Assignment —
A bare number is the expected answer: the count of lines in the data holding "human".

Material shown —
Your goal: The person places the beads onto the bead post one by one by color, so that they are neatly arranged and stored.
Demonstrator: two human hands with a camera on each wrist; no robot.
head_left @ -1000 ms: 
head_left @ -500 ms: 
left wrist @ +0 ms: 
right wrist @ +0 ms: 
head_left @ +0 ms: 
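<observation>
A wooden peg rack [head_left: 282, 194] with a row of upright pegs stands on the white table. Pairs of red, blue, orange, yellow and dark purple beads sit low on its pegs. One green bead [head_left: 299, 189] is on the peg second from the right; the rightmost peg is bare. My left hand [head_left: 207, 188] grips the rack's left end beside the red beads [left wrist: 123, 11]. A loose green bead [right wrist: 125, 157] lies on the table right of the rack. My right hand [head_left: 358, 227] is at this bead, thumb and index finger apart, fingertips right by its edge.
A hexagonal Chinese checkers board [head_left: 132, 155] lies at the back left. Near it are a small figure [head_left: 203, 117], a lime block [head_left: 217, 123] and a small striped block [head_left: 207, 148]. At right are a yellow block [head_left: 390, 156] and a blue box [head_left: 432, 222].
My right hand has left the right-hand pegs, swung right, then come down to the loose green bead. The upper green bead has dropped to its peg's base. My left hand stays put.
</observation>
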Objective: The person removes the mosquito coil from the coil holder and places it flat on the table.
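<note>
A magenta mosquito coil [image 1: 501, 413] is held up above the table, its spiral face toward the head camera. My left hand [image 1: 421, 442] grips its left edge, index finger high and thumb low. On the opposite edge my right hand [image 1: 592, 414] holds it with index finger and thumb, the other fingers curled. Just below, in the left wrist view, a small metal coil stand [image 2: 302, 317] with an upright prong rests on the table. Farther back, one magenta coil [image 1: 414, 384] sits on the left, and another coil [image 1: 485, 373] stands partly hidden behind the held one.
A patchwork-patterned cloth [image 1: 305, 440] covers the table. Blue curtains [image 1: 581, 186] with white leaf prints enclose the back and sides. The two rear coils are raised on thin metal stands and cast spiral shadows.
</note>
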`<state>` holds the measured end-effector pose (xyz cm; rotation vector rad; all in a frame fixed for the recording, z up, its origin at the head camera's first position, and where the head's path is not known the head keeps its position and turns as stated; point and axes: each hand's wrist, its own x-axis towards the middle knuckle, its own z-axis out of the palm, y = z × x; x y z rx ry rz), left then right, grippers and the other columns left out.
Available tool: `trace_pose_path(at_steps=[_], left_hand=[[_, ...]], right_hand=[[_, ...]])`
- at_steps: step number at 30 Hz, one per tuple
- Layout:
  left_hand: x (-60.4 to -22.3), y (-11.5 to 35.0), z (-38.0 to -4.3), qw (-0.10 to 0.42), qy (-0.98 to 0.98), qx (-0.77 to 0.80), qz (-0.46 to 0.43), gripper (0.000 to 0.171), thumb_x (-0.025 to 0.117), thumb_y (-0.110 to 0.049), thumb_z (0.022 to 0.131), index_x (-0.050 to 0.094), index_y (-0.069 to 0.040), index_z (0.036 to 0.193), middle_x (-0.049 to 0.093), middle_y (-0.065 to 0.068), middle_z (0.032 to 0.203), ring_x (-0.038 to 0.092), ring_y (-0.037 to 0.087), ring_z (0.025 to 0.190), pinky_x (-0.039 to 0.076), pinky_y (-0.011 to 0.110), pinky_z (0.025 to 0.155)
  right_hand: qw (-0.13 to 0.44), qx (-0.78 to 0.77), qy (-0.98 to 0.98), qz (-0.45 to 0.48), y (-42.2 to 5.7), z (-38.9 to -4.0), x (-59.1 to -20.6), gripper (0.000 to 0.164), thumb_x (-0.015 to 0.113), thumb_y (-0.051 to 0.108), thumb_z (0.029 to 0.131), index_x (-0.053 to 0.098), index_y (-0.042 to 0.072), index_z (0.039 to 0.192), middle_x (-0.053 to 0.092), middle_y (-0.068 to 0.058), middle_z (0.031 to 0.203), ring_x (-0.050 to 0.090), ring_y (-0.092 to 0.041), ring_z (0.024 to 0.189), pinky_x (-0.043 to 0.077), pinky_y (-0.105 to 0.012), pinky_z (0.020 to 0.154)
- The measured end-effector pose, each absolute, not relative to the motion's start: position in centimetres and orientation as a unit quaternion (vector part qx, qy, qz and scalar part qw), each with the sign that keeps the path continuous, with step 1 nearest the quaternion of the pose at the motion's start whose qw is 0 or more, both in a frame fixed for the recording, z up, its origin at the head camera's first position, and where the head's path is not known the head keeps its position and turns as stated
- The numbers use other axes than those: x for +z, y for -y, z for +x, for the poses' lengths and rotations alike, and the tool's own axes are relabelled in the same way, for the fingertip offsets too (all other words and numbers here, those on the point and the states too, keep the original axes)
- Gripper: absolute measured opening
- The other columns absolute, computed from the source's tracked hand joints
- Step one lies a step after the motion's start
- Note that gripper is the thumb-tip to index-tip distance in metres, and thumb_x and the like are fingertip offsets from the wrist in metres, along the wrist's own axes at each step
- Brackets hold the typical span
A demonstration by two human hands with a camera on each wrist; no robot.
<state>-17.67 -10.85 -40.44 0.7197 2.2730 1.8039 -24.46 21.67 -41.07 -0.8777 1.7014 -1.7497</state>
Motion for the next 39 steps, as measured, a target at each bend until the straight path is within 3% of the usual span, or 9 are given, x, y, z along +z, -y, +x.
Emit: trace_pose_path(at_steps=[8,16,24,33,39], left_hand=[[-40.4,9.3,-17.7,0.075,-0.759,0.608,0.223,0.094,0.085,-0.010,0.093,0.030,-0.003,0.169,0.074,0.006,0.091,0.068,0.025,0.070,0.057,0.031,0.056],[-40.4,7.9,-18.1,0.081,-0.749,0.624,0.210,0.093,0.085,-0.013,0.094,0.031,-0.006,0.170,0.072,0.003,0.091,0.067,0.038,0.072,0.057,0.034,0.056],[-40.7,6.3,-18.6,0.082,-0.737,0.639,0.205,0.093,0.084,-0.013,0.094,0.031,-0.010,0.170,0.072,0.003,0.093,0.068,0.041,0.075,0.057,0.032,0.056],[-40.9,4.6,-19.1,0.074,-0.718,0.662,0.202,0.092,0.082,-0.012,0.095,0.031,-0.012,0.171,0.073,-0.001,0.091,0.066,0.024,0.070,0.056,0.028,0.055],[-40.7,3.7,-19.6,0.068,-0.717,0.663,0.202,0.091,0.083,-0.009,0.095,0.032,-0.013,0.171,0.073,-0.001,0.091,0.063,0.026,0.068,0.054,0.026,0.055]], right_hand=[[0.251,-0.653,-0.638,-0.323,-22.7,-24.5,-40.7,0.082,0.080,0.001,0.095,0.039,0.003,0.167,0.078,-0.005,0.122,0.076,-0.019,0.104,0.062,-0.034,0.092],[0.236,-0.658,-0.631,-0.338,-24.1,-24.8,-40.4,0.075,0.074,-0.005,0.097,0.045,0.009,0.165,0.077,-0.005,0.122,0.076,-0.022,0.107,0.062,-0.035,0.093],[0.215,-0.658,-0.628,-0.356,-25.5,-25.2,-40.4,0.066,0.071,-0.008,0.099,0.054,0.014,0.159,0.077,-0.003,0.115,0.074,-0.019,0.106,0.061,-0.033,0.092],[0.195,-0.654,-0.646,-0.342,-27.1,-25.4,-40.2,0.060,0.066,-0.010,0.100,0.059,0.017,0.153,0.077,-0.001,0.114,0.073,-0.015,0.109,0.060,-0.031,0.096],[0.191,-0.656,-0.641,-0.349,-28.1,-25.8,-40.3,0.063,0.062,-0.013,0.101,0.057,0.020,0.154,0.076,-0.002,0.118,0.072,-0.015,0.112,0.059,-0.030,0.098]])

Solution —
2